- [Given data]
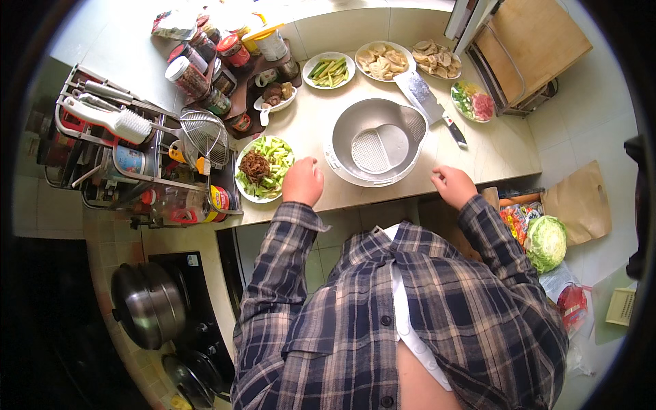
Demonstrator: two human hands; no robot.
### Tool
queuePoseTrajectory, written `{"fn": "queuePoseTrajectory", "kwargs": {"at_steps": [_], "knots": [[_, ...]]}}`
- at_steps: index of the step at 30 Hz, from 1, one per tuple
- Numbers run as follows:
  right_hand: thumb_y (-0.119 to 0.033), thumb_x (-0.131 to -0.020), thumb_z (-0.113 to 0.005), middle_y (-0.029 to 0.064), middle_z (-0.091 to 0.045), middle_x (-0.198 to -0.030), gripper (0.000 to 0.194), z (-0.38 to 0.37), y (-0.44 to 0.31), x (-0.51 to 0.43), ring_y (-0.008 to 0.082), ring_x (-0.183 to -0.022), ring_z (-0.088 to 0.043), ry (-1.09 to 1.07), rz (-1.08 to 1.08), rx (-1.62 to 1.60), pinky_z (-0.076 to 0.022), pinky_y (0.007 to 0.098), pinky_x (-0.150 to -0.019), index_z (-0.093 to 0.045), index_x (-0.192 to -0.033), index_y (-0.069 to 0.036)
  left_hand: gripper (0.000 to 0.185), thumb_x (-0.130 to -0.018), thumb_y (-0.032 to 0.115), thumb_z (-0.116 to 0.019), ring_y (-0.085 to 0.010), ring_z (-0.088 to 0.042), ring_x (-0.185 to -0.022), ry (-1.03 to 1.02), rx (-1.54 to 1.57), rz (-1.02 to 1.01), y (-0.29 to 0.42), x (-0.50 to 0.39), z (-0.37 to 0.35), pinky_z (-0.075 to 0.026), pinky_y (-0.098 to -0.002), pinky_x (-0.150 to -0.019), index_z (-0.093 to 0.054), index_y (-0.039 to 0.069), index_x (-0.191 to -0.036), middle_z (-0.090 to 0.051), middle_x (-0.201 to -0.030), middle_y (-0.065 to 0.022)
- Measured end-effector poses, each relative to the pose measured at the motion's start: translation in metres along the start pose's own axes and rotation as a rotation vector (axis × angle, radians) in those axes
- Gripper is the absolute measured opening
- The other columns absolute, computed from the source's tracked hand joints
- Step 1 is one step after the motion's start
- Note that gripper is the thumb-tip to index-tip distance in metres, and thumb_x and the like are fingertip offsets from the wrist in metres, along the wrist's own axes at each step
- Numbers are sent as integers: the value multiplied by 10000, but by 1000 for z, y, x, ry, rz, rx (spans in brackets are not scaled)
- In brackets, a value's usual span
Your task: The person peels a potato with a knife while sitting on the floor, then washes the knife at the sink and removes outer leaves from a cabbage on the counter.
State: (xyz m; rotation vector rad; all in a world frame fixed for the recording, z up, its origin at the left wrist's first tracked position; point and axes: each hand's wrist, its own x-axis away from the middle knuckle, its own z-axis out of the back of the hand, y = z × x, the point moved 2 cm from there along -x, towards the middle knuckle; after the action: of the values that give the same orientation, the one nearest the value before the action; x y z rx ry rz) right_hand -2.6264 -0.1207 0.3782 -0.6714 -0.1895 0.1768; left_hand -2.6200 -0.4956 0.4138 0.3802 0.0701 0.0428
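Observation:
Loosely curled, my left hand is beside a plate of sliced green vegetables topped with brown shreds; its inner fingers are hidden. My right hand hovers by the counter's front edge, fingers bent and a little apart, with nothing visible in it. Between the hands stands a stainless steel basin with a perforated drain section at one side and a patterned base. A cleaver with a black handle lies behind it to the right, its blade tip touching or overlapping a plate of pale slices.
Behind are plates of green strips, brownish slices, and minced meat with chopped vegetables. Spice jars and a utensil rack crowd the left. Pots sit lower left. A cabbage and cutting board are right.

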Motion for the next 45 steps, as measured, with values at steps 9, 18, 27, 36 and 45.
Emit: {"fn": "queuePoseTrajectory", "kwargs": {"at_steps": [9, 18, 27, 36, 45], "knots": [[-256, -865, -647, 174, -698, -947, 247, 9, 60, 78, 356, -904, -660, 26, -121, -17, -529, 444, -793, -697, -982, -44, 260, -884, 243, -634, -369, -635, -946, -159, 16, 99, -23, 127, -27, -508, -452, -824, -661, 35, -1037, -674, -999, -185], [-301, -871, -611, 159, -697, -955, 265, 14, 132, 138, 361, -939, -654, -98, -312, 21, -522, 487, -777, -694, -994, -82, 247, -876, 201, -659, -311, -674, -891, -410, 5, 73, 11, 149, -114, -534, -407, -796, -664, 8, -1031, -689, -980, -168], [-333, -917, -577, 147, -688, -988, 295, -12, 165, 246, 349, -960, -644, 0, -677, -19, -517, 492, -778, -680, -1037, -83, 297, -855, 248, -672, -348, -651, -973, -556, -108, -325, 67, 66, -174, -519, -426, -841, -663, 32, -1059, -686, -1023, -173], [-278, -907, -623, 192, -632, -1123, 259, -30, 175, 433, 383, -1056, -590, 270, -967, -155, -486, 515, -859, -674, -1031, -57, 340, -835, 274, -700, -365, -623, -1024, -540, -230, -680, 164, 124, -192, -515, -445, -863, -658, 47, -1084, -655, -1104, -171], [-192, -757, -768, 204, -360, -1455, 619, -98, 216, 575, 415, -1327, -364, 497, -1024, -143, -364, 530, -1065, -536, -1325, -118, 386, -813, 262, -720, -383, -540, -1144, -530, -197, -866, 273, 171, -201, -462, -459, -968, -633, 42, -1119, -569, -1233, -184]]}}
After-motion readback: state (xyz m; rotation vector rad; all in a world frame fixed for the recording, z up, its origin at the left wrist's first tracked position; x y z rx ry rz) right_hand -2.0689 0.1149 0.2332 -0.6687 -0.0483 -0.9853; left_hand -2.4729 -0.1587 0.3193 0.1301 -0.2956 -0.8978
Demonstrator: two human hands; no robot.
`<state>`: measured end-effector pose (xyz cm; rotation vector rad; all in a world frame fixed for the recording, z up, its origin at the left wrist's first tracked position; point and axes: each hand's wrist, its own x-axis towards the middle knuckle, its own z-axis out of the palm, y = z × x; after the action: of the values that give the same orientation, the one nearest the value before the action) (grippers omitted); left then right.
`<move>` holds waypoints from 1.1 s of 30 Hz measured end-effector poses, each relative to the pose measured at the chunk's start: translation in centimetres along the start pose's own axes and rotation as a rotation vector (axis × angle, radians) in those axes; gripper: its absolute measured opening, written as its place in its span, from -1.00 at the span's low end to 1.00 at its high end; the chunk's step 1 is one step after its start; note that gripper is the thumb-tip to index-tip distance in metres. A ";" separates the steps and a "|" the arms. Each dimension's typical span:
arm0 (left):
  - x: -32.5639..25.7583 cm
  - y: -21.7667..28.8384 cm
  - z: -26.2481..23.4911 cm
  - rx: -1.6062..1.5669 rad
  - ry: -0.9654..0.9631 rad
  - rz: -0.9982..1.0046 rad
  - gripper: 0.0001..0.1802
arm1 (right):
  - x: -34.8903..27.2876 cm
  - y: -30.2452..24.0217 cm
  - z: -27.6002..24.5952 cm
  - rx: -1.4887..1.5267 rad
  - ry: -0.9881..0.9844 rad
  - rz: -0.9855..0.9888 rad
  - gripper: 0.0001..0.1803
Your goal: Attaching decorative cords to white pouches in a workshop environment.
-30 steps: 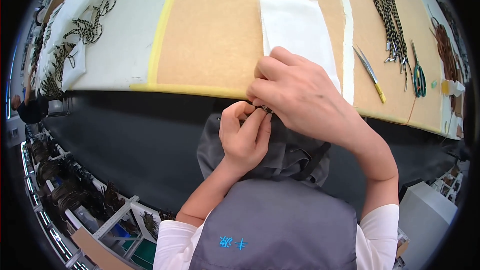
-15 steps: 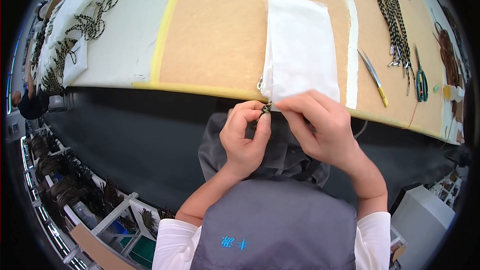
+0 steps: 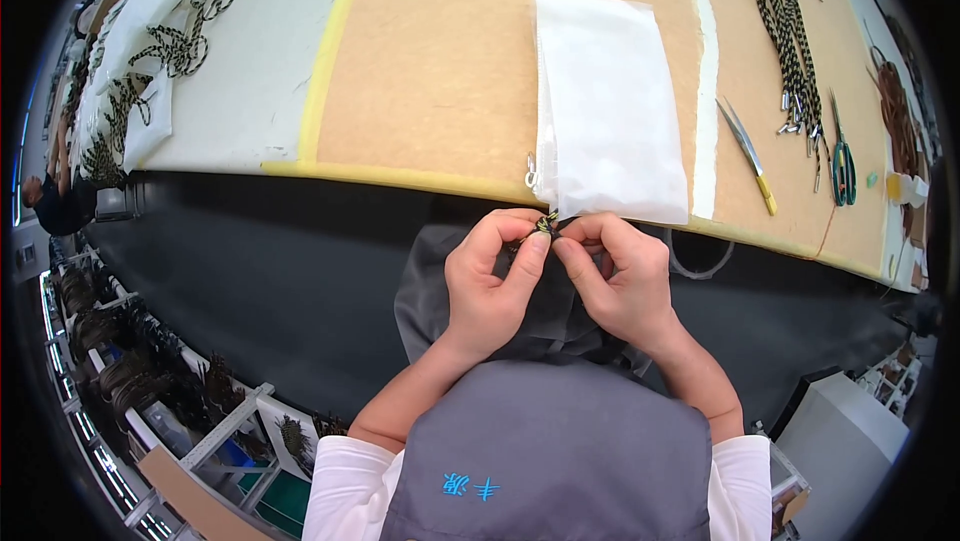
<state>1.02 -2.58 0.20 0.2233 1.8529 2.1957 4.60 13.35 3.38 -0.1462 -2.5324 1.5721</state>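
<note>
My left hand (image 3: 492, 279) and my right hand (image 3: 615, 276) meet just below the table's front edge, over dark grey cloth (image 3: 545, 316) in my lap. Both pinch a small black-and-yellow cord end (image 3: 543, 228) between thumbs and fingertips. Right above them a white fabric pouch (image 3: 608, 106) lies flat on the tan work surface (image 3: 440, 61), its near end reaching the table edge, with a small metal zipper pull (image 3: 530, 173) at its left side.
Black-and-yellow cords (image 3: 785, 31) with metal tips lie at the back right, beside tweezers with a yellow handle (image 3: 748, 153) and green-handled scissors (image 3: 842, 156). More cords (image 3: 165, 41) on white pieces sit at the far left. Shelves with goods (image 3: 130, 371) stand below left.
My right hand has slid back off the white pouch toward me, uncovering it. Both hands now pinch the cord end below the table edge.
</note>
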 end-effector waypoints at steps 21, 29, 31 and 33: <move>1.0 0.9 -2.5 -0.422 -0.211 -0.429 -0.77 | 2.3 -3.6 -2.2 -0.242 -0.242 -0.089 -0.83; 1.6 0.2 -3.0 -0.451 -0.312 -0.522 -0.83 | 1.9 -3.7 -2.1 -0.231 -0.243 -0.067 -0.84; 1.4 0.7 -2.7 -0.313 -0.285 -0.496 -0.86 | 2.0 -3.7 -2.2 -0.224 -0.249 -0.056 -0.84; 1.4 1.1 -2.5 -0.176 -0.257 -0.469 -0.89 | 2.0 -3.6 -2.1 -0.250 -0.251 -0.081 -0.86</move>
<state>-1.17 -4.67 0.83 0.0281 1.3955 1.8873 3.05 13.95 7.70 0.1322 -2.8803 1.3126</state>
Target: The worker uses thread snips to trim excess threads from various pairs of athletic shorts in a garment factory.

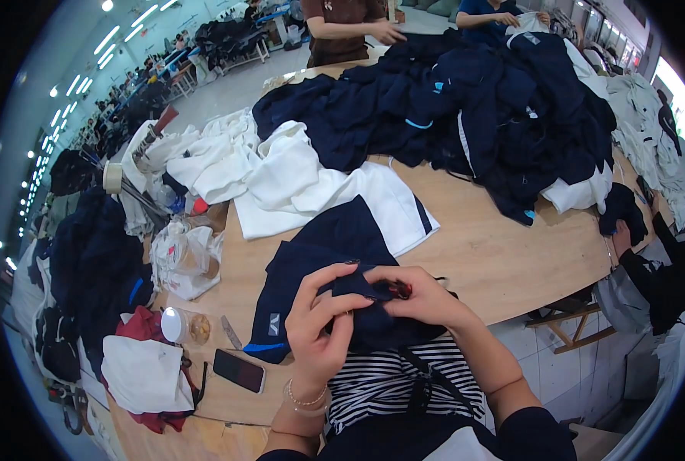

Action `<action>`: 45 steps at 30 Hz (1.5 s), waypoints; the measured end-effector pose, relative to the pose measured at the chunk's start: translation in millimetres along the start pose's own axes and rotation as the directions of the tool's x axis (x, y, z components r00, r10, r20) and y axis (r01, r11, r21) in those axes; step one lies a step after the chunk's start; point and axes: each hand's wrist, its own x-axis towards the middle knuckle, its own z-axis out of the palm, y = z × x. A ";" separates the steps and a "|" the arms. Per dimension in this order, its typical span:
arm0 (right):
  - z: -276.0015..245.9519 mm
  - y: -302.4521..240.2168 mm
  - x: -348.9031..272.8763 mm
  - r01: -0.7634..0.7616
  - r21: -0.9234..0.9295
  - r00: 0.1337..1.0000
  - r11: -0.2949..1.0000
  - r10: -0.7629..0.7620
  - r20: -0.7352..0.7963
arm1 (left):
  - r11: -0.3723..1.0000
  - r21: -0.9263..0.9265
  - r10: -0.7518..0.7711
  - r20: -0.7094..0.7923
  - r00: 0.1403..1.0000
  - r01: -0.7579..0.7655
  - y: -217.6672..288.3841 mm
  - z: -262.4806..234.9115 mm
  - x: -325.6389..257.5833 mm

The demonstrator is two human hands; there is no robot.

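From the head view, holding a navy garment in both hands, at the near edge of the counter, above a black-and-white striped lap. Pinching its cloth with the left hand, fingers bent and clamped on a fold. Gripping the same cloth from the other side with the right hand, fingers closed on it, a small red and black object also held there; cannot tell its exact kind. Spread just beyond, a navy panel with a blue-trimmed corner; cannot tell whether joined to the held cloth. Left of that, near the near edge, a dark-screened phone, a grey blade-like tool and a lidded clear jar. Toward the left edge, a white cloth over a red cloth, and farther up a plastic bag. Across the middle, white garments; along the far edge, a big navy heap. By the right end, a co-worker's hand touching dark cloth.
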 end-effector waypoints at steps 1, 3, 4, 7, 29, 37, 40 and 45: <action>-4.4 0.0 3.7 -0.026 0.045 0.998 0.999 0.028 -0.049 | 0.999 -0.045 -0.011 0.004 1.000 0.011 2.2 -2.6 1.0; -26.3 -18.0 18.6 -0.122 0.313 0.981 0.942 0.161 -0.105 | 0.973 -0.230 0.011 -0.030 0.999 -0.017 -7.6 -6.0 1.5; -48.3 -35.0 31.7 -0.107 0.212 0.981 0.971 0.138 -0.136 | 0.979 -0.204 -0.020 -0.038 0.999 0.011 -13.3 -13.7 0.4; -156.2 -55.8 87.1 -0.067 -0.298 0.898 0.952 -0.073 -0.433 | 0.965 -0.211 -0.179 -0.086 0.980 0.158 -41.5 -26.9 -10.6; -374.5 -8.2 79.0 -0.541 -0.676 0.194 0.501 -0.707 -0.680 | 0.842 0.450 -0.383 0.107 0.918 0.298 -168.1 18.3 -82.8; -223.1 148.9 243.4 0.159 0.620 0.785 0.768 0.282 -0.552 | 0.683 0.718 -0.393 0.202 0.897 0.137 -169.3 38.6 -83.6; -237.7 162.3 282.5 0.285 0.558 0.620 0.779 0.294 -0.728 | 0.683 0.723 -0.368 0.217 0.904 0.105 -170.5 44.7 -82.2; -224.6 106.0 335.2 0.449 0.524 0.663 0.723 0.123 -0.738 | 0.651 0.737 -0.449 0.179 0.876 0.183 -169.3 36.2 -85.9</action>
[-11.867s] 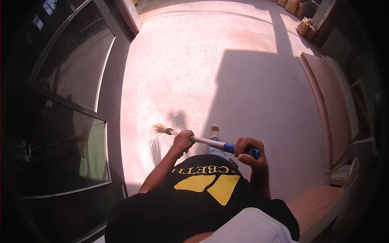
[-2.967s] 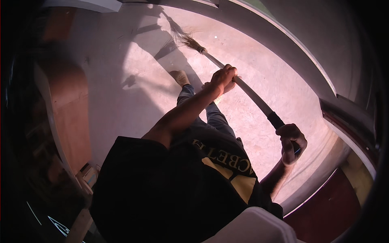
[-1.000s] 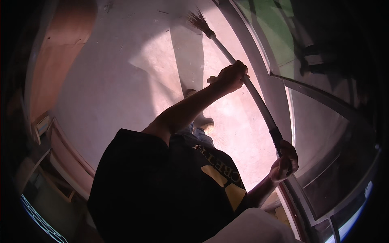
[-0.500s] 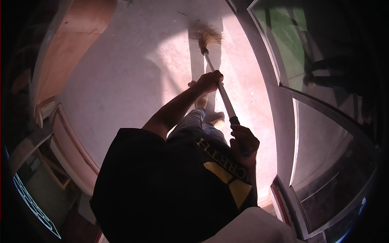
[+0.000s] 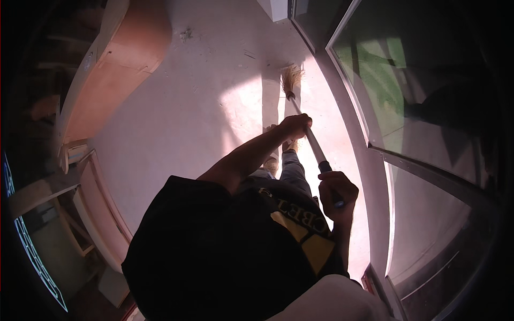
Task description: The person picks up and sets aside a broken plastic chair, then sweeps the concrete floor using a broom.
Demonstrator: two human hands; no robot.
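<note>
I hold a long-handled broom [image 5: 315, 143] with both hands. My left hand [image 5: 296, 127] is wrapped round the pale shaft partway down. My right hand [image 5: 338, 195] is closed on the dark grip at the upper end, whose tip shows below the fingers. The broom's straw bristles [image 5: 291, 78] fan out on the floor ahead of my feet, at the edge of a sunlit patch. Both hands are dark in shade, so single fingers are hard to make out.
The pale floor [image 5: 176, 117] carries dark specks of debris [image 5: 186, 35] at the far left. Glass panels in a dark frame [image 5: 369, 140] run along the right. A curved wooden furniture panel [image 5: 115, 69] stands at left. My light shoes [image 5: 271, 167] are below the broom.
The broom and both hands have come nearer and slightly right in the picture. My feet have swapped places in a step, and more floor shows ahead. Both hands keep their hold.
</note>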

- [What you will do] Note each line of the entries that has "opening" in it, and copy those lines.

- [Expected answer]
- Gripper is the absolute measured opening
`<move>` holds waypoints from 1.1 s of 30 Hz measured end-effector poses, each relative to the pose measured at the chunk's start: translation in centimetres along the start pose's own axes and rotation as a rotation vector (axis × angle, radians) in those axes; gripper: its absolute measured opening, written as its place in its span, from -1.00 at the span's low end to 1.00 at its high end; the chunk's step 1 is one step after its start; note that gripper is the thumb-tip to index-tip distance in metres. A ";" separates the steps and a "|" the arms. Each dimension's typical span:

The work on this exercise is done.